# [EXERCISE DETAILS]
Start with the first line of the data and end with the line that holds "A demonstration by"; write out each one exactly.

+--

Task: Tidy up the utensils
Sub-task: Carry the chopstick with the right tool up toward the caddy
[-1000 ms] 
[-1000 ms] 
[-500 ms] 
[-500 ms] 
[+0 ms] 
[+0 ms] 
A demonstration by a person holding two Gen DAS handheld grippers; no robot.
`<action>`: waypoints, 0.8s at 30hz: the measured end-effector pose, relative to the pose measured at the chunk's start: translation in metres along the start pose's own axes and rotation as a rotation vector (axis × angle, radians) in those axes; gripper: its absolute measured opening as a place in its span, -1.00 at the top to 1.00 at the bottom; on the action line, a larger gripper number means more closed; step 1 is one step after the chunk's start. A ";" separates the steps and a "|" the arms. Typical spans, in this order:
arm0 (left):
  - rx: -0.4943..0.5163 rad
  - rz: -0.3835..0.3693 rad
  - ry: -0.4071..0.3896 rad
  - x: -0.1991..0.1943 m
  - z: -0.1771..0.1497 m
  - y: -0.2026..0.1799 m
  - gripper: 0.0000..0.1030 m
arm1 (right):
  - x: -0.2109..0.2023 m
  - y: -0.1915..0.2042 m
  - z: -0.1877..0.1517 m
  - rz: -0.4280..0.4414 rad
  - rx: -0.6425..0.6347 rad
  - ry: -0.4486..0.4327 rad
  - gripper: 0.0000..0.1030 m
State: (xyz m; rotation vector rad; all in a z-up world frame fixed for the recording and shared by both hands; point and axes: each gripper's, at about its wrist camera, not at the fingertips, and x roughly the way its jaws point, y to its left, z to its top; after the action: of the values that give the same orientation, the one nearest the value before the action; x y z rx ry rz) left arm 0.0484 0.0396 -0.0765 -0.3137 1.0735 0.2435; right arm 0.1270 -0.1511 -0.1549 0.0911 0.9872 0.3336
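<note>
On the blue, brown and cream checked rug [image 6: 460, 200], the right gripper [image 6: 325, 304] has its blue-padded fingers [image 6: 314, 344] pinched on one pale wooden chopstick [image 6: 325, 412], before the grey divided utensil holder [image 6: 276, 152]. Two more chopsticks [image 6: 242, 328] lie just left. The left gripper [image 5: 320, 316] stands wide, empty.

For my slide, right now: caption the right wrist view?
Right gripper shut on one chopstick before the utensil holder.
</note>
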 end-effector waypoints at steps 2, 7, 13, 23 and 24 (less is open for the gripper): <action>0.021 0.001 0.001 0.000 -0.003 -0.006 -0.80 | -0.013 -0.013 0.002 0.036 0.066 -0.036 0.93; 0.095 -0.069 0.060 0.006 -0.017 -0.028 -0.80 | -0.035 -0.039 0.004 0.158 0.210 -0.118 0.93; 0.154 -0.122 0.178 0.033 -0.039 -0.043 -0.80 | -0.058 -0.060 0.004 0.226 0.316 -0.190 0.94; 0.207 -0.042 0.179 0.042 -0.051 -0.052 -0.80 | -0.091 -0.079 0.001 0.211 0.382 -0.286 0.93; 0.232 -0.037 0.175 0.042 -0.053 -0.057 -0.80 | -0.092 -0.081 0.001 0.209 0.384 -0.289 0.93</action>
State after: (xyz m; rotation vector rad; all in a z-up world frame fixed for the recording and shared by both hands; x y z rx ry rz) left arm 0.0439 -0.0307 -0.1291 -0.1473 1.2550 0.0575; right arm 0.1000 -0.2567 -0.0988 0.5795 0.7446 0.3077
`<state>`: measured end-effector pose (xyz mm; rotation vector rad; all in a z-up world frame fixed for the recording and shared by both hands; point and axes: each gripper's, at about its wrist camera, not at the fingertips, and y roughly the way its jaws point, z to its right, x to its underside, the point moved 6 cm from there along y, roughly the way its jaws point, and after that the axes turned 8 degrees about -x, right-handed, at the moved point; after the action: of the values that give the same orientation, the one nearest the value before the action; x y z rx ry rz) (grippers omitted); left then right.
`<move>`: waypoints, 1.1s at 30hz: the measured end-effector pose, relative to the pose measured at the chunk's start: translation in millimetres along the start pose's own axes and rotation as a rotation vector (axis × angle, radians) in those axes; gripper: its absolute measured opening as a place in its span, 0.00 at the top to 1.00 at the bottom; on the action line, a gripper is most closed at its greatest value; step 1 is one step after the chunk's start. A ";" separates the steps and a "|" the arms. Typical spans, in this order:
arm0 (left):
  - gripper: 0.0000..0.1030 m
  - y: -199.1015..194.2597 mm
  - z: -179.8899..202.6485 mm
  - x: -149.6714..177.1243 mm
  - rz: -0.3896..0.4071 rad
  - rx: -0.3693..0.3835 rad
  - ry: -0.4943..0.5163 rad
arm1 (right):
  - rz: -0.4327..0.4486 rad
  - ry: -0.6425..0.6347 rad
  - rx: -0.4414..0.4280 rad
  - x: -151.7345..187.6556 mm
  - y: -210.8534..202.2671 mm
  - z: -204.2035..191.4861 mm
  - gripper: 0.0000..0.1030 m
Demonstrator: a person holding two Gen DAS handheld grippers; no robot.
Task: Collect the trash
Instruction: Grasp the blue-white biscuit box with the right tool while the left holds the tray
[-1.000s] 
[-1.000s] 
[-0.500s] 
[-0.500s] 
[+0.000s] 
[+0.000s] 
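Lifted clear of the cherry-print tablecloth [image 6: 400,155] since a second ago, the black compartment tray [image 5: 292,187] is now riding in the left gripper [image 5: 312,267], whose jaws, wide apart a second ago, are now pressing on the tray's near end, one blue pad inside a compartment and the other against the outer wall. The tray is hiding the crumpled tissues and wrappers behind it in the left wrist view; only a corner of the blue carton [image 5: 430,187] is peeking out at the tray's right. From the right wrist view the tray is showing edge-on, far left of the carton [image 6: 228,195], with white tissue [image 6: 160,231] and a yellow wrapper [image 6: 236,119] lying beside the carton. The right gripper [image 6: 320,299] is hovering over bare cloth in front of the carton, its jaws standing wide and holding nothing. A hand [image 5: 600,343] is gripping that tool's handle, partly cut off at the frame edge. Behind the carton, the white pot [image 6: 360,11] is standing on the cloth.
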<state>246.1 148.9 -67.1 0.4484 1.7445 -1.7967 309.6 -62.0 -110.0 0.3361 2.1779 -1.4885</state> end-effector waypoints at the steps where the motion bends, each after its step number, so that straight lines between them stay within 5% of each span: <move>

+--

# [RESULT FOR THIS TASK]
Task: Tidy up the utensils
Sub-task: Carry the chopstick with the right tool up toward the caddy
[-1000 ms] 
[-1000 ms] 
[-500 ms] 
[-500 ms] 
[+0 ms] 
[+0 ms] 
A demonstration by a person holding two Gen DAS handheld grippers; no robot.

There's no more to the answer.